Tegan looked out the window at the blue cloudless sky, she wanted to go back to that peaceful place she'd been in. The cloudless azure sky, the all too perfect scene, she wanted to see Shadow and her Grandmother again. She didn't want to sit here and play this game anymore. She didn't want to participate in this trite dance, no matter how important everyone else thought it was.

Tilly let ten minutes pass before changing her approach entirely. "I understand SG1 has resumed their mission status."

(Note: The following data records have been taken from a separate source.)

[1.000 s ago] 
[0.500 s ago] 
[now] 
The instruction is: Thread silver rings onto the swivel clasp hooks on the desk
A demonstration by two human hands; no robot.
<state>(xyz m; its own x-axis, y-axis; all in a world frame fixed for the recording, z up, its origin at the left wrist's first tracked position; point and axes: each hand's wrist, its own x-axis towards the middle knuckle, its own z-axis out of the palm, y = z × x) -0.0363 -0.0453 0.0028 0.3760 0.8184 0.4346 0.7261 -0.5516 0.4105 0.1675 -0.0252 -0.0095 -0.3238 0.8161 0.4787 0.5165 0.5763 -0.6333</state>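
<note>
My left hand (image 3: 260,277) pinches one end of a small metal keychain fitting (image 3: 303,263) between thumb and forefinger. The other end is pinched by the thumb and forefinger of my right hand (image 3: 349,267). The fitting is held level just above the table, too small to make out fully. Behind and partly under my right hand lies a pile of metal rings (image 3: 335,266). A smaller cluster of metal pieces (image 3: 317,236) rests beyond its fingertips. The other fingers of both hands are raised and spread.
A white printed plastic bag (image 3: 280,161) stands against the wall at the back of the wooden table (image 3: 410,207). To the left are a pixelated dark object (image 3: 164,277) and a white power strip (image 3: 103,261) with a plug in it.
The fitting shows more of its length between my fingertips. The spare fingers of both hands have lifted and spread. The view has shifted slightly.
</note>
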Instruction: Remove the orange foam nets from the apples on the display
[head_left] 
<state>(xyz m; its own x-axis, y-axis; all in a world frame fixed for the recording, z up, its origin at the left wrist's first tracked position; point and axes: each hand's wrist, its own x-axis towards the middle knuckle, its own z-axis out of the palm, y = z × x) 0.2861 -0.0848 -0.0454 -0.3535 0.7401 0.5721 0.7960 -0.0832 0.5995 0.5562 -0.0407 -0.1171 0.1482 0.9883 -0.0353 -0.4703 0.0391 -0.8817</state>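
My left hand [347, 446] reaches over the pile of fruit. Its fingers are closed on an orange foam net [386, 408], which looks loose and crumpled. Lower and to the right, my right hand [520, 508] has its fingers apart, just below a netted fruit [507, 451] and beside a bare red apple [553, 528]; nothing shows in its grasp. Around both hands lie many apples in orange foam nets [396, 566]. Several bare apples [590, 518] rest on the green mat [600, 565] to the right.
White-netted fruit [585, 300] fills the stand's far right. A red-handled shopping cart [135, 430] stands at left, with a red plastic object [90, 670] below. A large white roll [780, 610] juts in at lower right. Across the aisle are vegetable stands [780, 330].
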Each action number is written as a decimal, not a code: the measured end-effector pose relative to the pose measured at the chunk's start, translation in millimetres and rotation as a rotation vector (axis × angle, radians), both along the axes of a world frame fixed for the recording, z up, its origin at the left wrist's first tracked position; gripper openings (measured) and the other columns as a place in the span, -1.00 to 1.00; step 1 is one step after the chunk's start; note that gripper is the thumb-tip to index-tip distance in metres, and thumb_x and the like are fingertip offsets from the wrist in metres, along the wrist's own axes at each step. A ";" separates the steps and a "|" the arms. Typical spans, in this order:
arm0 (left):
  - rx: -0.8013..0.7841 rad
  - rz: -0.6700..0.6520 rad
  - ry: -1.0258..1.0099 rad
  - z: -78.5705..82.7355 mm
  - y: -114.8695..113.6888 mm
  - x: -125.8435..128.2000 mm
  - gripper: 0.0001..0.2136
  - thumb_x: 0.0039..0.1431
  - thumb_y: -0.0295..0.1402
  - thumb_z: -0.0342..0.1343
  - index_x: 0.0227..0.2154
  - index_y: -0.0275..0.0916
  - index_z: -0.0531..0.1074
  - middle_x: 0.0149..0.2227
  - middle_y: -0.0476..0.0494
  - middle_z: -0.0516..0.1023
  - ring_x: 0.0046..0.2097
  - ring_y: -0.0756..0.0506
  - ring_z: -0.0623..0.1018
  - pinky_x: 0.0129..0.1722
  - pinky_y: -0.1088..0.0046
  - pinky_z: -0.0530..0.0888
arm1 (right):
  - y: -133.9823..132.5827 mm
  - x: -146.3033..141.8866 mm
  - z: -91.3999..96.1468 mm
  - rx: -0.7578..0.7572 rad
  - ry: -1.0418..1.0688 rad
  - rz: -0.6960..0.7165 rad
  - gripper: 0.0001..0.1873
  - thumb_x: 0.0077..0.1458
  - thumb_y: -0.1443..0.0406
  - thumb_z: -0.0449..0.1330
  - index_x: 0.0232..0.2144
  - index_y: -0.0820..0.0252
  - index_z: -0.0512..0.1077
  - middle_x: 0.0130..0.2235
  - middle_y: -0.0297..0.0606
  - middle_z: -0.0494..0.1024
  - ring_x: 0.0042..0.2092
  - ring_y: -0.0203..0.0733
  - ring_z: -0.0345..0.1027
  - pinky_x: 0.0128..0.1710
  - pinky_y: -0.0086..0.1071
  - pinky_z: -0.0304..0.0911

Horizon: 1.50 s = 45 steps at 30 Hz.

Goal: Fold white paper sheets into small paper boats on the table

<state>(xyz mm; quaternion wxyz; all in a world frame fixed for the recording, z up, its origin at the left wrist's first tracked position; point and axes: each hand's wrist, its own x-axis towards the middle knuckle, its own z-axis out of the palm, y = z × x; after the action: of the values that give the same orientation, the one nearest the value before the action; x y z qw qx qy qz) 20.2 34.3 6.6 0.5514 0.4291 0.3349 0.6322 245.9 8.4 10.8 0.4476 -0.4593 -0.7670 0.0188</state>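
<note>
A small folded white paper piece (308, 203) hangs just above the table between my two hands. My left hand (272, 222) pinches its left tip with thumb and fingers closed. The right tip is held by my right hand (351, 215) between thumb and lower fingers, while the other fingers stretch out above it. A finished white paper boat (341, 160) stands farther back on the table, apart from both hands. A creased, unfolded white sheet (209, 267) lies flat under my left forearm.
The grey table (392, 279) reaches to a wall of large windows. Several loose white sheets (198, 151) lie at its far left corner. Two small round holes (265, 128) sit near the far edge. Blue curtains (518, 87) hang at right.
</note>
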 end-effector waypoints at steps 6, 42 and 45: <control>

Had this been news to Tegan she might have been pissed to hear it from Tilly. But Tilly also knew Tegan wasn't the type to react, she played everything so close to the chest.

"How does that make you feel?"

Tegan smirked. "How does it make you feel? That's so cliché. I mean you couldn't come up with a better question? The great Dr. Tilly Tillman stumps patient with traditional psychological question."

"Why do you hate me so much?"

"I don't hate you." Tegan tore her eyes from the window only to lock onto the pale blue orbs belonging to Tilly. She felt guilty, almost. "I think this is stupid. We've wasted close to seventeen and a half hours in this office."

"You wasted, there's no we. I'm doing my job."

"Yup." Tegan leaned forward and ran her index finger along the hard stem of the orchid. She was quiet for a minute before she spoke again. "It's the only living thing in this room."

"Care to elaborate?"

She hadn't meant to say it out loud. "Plant, only living plant."

"Back peddling." Tilly pursed her lips and nodded before scribbling something on the loose leaf paper she had sitting on top of Tegan's folder.

Tegan could imagine what she was writing, something about being suicidal or wishing she wasn't alive. Maybe even that she was numb. She wished she was numb. Numb to the emotional pain, numb to the physical pain. "They can't wait for me to come back to work. No one even knows if I will."

"Do you want to go back to work?"

Tegan sat back in the chair leaving the orchid in peace. She really wanted to crush the miniature bloom in her hand until it was a shriveled mess. She didn't know where the thought had come from, only that more and more often she was finding herself suppressing feelings of destruction.

"It's a simple yes or no question." Tilly probed.

That was it. That was all the insight Tilly was going to get from Tegan for the day. Maybe even for the week. It was a start, even if it was cryptic.